◆ **What this task involves**: Find the line containing "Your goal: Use" in the entries below. Restate it and each line after it, word for word, up to and including the line containing "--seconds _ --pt".

[Data extracted from a collection]
+++

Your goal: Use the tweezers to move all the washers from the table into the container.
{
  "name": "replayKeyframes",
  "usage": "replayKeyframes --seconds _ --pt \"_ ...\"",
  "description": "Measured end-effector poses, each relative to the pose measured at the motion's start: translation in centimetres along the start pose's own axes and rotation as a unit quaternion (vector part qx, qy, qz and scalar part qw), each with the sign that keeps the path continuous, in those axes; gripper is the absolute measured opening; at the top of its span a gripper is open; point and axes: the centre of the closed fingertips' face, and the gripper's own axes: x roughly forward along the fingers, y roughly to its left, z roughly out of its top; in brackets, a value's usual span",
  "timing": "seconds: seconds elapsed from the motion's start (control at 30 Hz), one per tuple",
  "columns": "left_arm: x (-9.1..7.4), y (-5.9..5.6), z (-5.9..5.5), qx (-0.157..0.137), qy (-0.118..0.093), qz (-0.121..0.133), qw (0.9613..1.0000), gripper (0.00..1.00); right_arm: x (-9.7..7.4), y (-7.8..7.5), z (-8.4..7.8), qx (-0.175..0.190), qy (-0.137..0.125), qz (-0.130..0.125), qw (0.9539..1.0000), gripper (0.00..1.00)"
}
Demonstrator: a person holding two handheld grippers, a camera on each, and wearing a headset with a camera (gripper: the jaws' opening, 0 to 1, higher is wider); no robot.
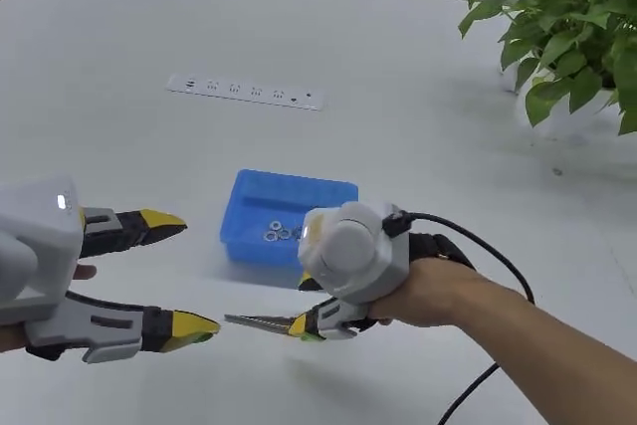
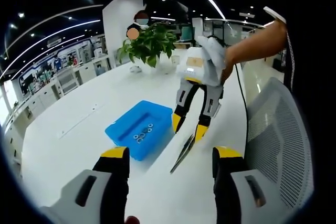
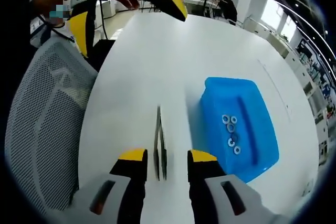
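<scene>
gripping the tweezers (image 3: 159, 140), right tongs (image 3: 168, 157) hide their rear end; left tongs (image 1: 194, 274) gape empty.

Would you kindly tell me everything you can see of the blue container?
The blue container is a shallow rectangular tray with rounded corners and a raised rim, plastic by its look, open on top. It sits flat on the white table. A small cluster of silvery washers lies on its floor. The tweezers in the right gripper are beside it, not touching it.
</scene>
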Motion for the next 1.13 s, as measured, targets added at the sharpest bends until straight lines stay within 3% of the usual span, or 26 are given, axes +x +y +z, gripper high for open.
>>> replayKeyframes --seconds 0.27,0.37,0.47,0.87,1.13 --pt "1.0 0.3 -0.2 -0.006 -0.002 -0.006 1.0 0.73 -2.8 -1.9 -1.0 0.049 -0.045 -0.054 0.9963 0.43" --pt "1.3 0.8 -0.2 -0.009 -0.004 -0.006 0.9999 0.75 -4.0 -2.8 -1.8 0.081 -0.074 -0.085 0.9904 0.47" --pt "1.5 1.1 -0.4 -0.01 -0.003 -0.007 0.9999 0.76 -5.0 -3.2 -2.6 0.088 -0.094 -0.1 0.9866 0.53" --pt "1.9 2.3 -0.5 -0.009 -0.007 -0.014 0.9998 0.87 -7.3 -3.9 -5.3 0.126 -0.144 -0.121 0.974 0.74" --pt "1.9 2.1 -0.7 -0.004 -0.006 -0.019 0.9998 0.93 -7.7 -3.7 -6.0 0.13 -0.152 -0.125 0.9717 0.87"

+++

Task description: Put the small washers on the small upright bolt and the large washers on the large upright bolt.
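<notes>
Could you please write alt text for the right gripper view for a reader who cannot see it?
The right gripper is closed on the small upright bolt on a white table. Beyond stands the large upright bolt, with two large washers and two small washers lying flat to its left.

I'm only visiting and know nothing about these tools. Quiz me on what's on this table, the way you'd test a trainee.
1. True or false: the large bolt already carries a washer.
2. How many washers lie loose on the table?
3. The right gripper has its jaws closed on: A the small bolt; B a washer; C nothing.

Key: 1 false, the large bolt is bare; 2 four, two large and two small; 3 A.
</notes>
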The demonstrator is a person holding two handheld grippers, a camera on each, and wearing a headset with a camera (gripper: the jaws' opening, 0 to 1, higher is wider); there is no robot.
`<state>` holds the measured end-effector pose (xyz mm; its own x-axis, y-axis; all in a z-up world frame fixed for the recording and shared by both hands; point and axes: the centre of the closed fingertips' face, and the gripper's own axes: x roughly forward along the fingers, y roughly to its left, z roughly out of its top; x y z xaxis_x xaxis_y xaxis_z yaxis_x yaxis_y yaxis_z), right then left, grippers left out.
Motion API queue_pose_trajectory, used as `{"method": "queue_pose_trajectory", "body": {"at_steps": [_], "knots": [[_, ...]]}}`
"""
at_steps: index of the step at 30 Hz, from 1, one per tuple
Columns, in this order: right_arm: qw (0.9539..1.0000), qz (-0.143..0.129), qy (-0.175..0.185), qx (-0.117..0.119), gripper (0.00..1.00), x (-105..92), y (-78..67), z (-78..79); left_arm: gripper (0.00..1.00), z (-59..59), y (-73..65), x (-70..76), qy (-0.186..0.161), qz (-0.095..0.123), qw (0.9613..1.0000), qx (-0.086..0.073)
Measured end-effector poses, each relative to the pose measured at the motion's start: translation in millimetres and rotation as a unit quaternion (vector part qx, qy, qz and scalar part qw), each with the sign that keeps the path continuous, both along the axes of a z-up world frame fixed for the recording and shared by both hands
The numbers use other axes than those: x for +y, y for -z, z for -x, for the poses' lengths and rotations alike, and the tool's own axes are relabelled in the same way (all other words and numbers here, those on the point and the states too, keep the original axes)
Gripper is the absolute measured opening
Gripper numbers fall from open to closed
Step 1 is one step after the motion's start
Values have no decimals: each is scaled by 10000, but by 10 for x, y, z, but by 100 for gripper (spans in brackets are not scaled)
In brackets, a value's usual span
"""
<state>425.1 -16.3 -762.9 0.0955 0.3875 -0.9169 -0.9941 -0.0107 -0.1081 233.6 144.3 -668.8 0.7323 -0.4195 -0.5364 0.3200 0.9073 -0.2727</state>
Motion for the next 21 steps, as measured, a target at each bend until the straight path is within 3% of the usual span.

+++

◆ **Answer**:
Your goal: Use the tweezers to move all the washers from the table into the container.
{
  "name": "replayKeyframes",
  "usage": "replayKeyframes --seconds _ --pt \"_ ...\"",

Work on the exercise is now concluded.